No entanto, as autoridades pediram aos habitantes para, ainda assim, continuarem a cumprir as indicações oficiais, que limitam o uso de água a 50 litros por pessoa.
“Não é fácil, mas há truques para isso”, garante Aurélie. Lá em casa passou a tomar-se banho de dois em dois dias, de maneira a que cada um possa ser de três minutos. “É bom salientar que nesse tempo contado entram aqueles primeiros segundos de água fria.” Mas até essa é aproveitada, com um balde, para poder usar depois. O mesmo acontece com a água da chuva, ainda que até essa seja rara. “Tentei uma vez, mas os poucos minutos de chuva não deram sequer para encher o fundo do alguidar.”
Aurélie abdicou de ter plantas em casa para não gastar água a regá-las, reutiliza a roupa mais do que o habitual para evitar fazer mais máquinas de roupa e passa um guardanapo em cada prato para tirar a maior parte da sujidade e, assim, usar menos água para lavar a loiça. Garrafas no supermercado são tão raras que Aurélie até publicou no Facebook uma fotografia das quatro que conseguiu comprar a semana passada, algo que não acontecia há mais de quatro meses.

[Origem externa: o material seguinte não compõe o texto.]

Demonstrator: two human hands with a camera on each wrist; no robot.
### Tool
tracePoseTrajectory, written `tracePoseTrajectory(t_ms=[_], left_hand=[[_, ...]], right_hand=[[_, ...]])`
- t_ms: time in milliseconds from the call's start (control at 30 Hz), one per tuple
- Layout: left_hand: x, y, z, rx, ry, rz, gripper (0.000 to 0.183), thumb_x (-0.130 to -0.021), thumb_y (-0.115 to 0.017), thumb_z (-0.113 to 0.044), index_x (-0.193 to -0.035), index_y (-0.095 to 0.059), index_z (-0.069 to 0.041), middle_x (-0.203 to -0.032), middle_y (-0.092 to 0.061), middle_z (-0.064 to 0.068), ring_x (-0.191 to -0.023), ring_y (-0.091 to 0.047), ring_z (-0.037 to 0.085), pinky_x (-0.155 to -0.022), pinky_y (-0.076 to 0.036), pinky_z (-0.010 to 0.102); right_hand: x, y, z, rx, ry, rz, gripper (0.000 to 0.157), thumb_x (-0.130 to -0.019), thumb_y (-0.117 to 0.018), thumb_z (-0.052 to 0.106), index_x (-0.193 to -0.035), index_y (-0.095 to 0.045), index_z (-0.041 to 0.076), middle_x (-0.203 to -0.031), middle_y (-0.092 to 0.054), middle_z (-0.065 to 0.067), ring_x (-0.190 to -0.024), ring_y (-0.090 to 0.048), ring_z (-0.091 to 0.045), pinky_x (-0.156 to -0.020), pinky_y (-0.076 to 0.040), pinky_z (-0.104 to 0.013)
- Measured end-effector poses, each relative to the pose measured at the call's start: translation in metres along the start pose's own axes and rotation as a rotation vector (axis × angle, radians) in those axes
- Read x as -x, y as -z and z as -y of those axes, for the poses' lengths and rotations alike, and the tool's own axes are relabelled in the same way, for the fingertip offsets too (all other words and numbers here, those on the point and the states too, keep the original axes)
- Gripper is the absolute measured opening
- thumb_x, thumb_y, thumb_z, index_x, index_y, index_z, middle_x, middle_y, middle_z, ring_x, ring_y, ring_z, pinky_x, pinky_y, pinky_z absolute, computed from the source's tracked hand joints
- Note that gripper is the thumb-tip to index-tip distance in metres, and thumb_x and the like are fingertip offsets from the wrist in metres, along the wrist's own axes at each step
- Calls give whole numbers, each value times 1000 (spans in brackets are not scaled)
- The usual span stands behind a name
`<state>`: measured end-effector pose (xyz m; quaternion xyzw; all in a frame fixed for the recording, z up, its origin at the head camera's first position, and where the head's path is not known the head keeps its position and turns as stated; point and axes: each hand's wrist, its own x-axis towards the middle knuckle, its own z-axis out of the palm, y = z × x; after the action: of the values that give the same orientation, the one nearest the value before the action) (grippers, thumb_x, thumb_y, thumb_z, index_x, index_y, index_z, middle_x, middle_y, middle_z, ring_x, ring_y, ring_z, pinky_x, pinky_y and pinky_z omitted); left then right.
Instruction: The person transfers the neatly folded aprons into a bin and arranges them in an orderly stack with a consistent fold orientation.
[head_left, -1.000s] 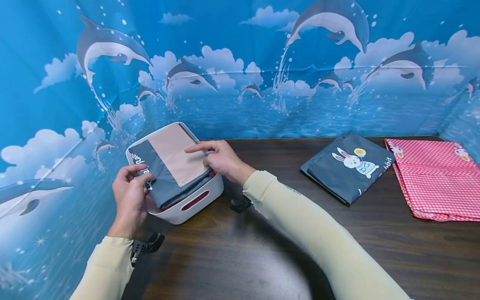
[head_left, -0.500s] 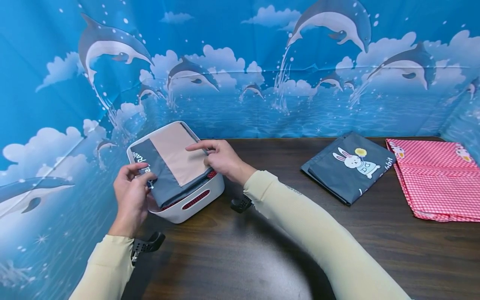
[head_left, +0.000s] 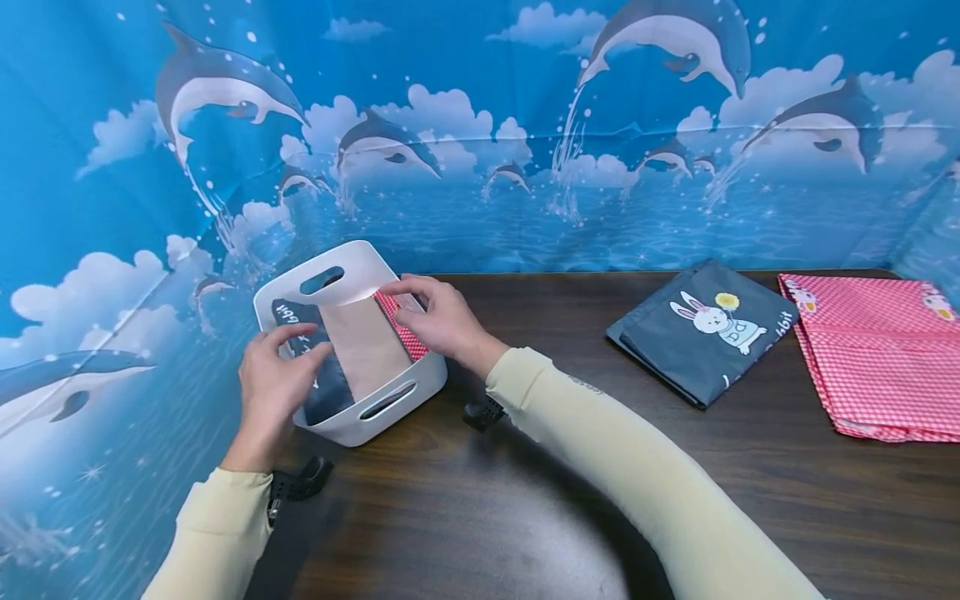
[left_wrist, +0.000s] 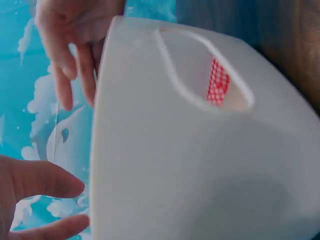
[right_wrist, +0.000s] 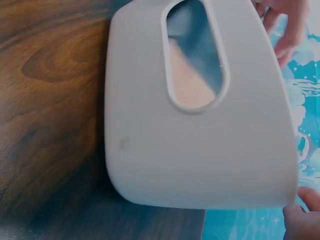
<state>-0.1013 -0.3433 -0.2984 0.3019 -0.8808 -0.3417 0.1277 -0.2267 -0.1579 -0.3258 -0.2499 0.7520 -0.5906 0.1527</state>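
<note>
A white plastic basket (head_left: pixel 408 400) with oval handle holes stands at the left of the table in the head view. Inside lies a folded dark grey cloth (head_left: pixel 330 398) with a beige panel and white lettering, and a red gingham strip (head_left: pixel 408 333) shows along its right side. Over the basket's left rim is my left hand (head_left: pixel 273 383), its thumb and fingers spread apart around nothing. My right hand (head_left: pixel 442 325) hovers at the right rim with relaxed fingers, holding nothing; the left wrist view shows its fingers (left_wrist: pixel 65 55) hanging loosely. The basket wall fills much of both wrist views.
To the right on the dark wooden table (head_left: pixel 525 517) lies a folded dark grey cloth with a rabbit print (head_left: pixel 708 333). Beside it is a folded red gingham cloth (head_left: pixel 877 358). A blue dolphin-print curtain (head_left: pixel 480 192) hangs behind and to the left.
The folded dark grey cloth has gone down from rim height into the basket, baring the far handle hole. Both hands have let go; the left has shifted slightly right.
</note>
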Motion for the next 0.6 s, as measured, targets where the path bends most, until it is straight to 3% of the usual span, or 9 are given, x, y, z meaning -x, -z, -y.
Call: tracePoseTrajectory(t_ms=[100,167,367,600], left_hand=[[0,2,-3,13,7,-36,53,-102,-65,-25,-149,-60,-2,-179,-13,23,-163,-11,46,-120,-33,76],[0,5,-2,19,10,-57,53,-102,-64,-24,-150,-60,-2,-181,-8,19,-165,-5,43,-123,-30,77],[1,6,-2,43,9,-66,51,-102,-64,-21,-149,-60,-1,-178,-19,18,-162,-12,39,-123,-31,74],[3,4,-4,50,7,-64,50,-104,-64,-21,-149,-59,-2,-178,-22,16,-161,-17,38,-122,-33,72]], right_hand=[[2,1,-3,-13,5,13,37,-103,-69,17,-139,-74,23,-163,-56,-2,-153,-48,-26,-120,-50,-45],[3,0,-4,-27,8,17,37,-103,-69,16,-139,-74,22,-161,-58,-2,-151,-50,-27,-117,-53,-43],[3,3,-5,-60,-1,-1,37,-103,-70,15,-139,-74,22,-159,-59,-3,-144,-55,-26,-109,-59,-41],[4,7,-5,-70,10,1,35,-106,-67,15,-139,-74,21,-157,-61,-3,-150,-53,-24,-121,-49,-40]])
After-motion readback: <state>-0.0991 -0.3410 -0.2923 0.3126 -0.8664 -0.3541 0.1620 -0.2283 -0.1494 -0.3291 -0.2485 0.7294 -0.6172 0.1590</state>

Dia zero A seca atual deve-se a dois fenómenos: níveis de precipitação baixos nos últimos dois anos e que foram especialmente escassos entre abril e outubro, os meses durante os quais a chuva tende a ser mais abundante no país. As taxas de pluviosidade na Cidade do Cabo passaram de 500 milímetros em 2014 para 153 no ano passado. Tendo em conta que o fornecimento de água na Cidade do Cabo depende maioritariamente das barragens, ficar dependente de uma chuva que não acontece deixa a cidade em estado crítico.
Além disso, a desigualdade entre classes é ainda uma realidade no país e há, por isso, quem se revolte contra a tentativa de manter o mínimo de condições nas zonas mais turísticas em detrimento de áreas mais pobres e habituadas a controlar a água há vários anos.
Pelo meio interfere ainda uma crise política, uma vez que as autoridades municipais, que são controladas pela Aliança Democrática, na oposição a nível nacional, acusam o governo de falta de investimento para lidar com a falta de água. O partido chegou até a proclamar que o “dia zero” não passa de “uma invenção” dos responsáveis.
Invenção não será, até porque há toda uma comunidade científica a tentar evitar a chegada do dia em que os sistemas de reserva de água caiam para 13,5% da sua capacidade. Será nesse momento que o “dia zero” será declarado e a população só terá acesso a 25 litros de água por dia, caso se dirija a um dos 200 postos de distribuição de água racionada.
Nesse dia, segundo os cálculos de Greg Pillay, que lidera o centro de operações da Cidade do Cabo, a cidade passará a enfrentar quatro problemas: escassez de água, falhas de saneamento, surtos de doenças e o caos devido à concorrência por um recurso que ficará ainda mais escasso. É por isso que Greg, em conjunto com os serviços de emergência, militares e epidemiologistas, está focado em elaborar um plano que, admite, espera nunca vir a pôr em prática.